И вот теперь Антон Штарк был один: свободный, как ветер, обладатель верного глаза, твердой руки, набора хороших инструментов и денежной суммы, достаточной, чтобы не умереть с голода. Он успел забрать свои сбережения из банка до его национализации и декрета, по которому в месяц можно было снимать со счета лишь до семисот пятидесяти рублей; этого по нынешним временам не хватило бы на еду и ему одному. Штарк сумел даже выплатить своим работникам жалованье за три месяца вперед, – может, потому и увлажнились их глаза, когда они прощались с хозяином.
Когда Штарк вошел в магазин Фаберже на Большой Морской, 24, на него никто не обратил внимания. Приказчик занят был с покупателями – характерной парочкой: плечистый, толстомордый молодой парень в матросской форме, с золотой цепью в палец толщиной вокруг шеи и с «маузером» на боку, а с ним – вертлявая девица в глубоко декольтированном вечернем платье, так богато украшенная золотом и каменьями, что, казалось, еще одну покупку ей просто некуда поместить.
– Покажите ожерелья из бус, – скомандовала девица.

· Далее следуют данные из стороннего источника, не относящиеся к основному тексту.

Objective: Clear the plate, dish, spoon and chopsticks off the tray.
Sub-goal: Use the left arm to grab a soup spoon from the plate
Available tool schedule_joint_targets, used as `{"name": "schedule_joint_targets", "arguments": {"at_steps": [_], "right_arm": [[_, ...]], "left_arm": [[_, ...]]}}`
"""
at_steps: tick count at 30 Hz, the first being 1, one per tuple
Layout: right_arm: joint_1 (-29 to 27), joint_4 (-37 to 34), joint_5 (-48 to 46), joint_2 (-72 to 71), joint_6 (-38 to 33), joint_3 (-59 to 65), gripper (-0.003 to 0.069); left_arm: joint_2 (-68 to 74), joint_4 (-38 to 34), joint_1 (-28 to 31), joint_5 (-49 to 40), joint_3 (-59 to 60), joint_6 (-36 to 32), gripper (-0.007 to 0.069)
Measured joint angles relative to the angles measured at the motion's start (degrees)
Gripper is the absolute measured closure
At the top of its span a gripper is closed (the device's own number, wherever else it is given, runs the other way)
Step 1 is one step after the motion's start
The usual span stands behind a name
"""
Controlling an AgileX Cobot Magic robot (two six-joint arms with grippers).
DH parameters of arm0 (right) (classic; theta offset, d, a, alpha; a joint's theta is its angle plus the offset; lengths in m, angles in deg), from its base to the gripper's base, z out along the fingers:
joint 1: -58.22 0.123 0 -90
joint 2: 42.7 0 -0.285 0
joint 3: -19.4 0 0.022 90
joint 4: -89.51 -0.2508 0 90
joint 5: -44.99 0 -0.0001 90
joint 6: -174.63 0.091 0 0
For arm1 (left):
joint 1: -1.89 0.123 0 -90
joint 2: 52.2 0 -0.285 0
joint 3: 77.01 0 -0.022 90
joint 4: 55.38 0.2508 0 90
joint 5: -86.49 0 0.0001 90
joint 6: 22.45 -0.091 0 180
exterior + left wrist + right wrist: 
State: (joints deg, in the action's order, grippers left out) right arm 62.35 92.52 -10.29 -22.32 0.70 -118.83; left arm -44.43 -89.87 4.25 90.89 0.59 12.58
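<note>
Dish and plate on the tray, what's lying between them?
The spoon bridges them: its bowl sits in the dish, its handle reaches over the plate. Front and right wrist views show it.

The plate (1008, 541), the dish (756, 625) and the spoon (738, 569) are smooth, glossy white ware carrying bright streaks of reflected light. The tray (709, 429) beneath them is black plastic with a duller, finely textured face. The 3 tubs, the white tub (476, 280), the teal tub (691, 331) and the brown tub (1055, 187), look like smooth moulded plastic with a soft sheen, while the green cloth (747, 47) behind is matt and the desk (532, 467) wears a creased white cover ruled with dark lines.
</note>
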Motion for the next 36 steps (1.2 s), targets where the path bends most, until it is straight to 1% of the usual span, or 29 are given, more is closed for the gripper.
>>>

Приказчик вынес жемчужные колье на выбор.
– Нам подороже, – сказал матрос, едва удостоив жемчуга взглядом. Девица благодарно прижалась к нему бедром, и парень покраснел от удовольствия. А вышколенный приказчик благоговейно предложил на вытянутых руках самое богатое колье.
– На шестьдесят тысяч, – сказал он почтительно. – Дороже у нас нет.
Барышня с критической миной оглядывала ожерелье.
– Мелковаты бусы, – сказала она наконец. Дама, дожидавшаяся своей очереди чуть поодаль, не удержалась и прыснула, и покупательница, оглянувшись, устремила на нее взгляд, полный такой огненной ненависти, что дама потупилась.
– Помилуйте, – сказал приказчик, – это самый крупный жемчуг, какой только можно найти в Петрограде. Вам все будут завидовать!
– Наденька, в Гостином-то, кажись, мельче были, – робея, шепнул спутнице матрос. Но Штарк его услышал.
– Ладно, сойдут для сегодняшних танцев, – решила Наденька. – Берем.
С облегчением матрос достал пачку денег, отсчитал шестьдесят тысяч, девица повисла на его мощной руке, и парочка гордо удалилась. Теперь приказчик мог заняться дамой – насмешницей – первой, понял Штарк, в целой очереди «буржуев», рассредоточившейся по магазину, пока матрос со своей барышней выбирал жемчуга. Сейчас «бывшие» собрались вместе. Кажется, все они знали друг друга и теперь обсуждали только что увиденное.
– Видели, Аркадий Николаевич, какая у нее была брошь? – сказала насмешница господину в пенсне, оказавшемуся рядом. – Наверняка работа Лалика, парижская.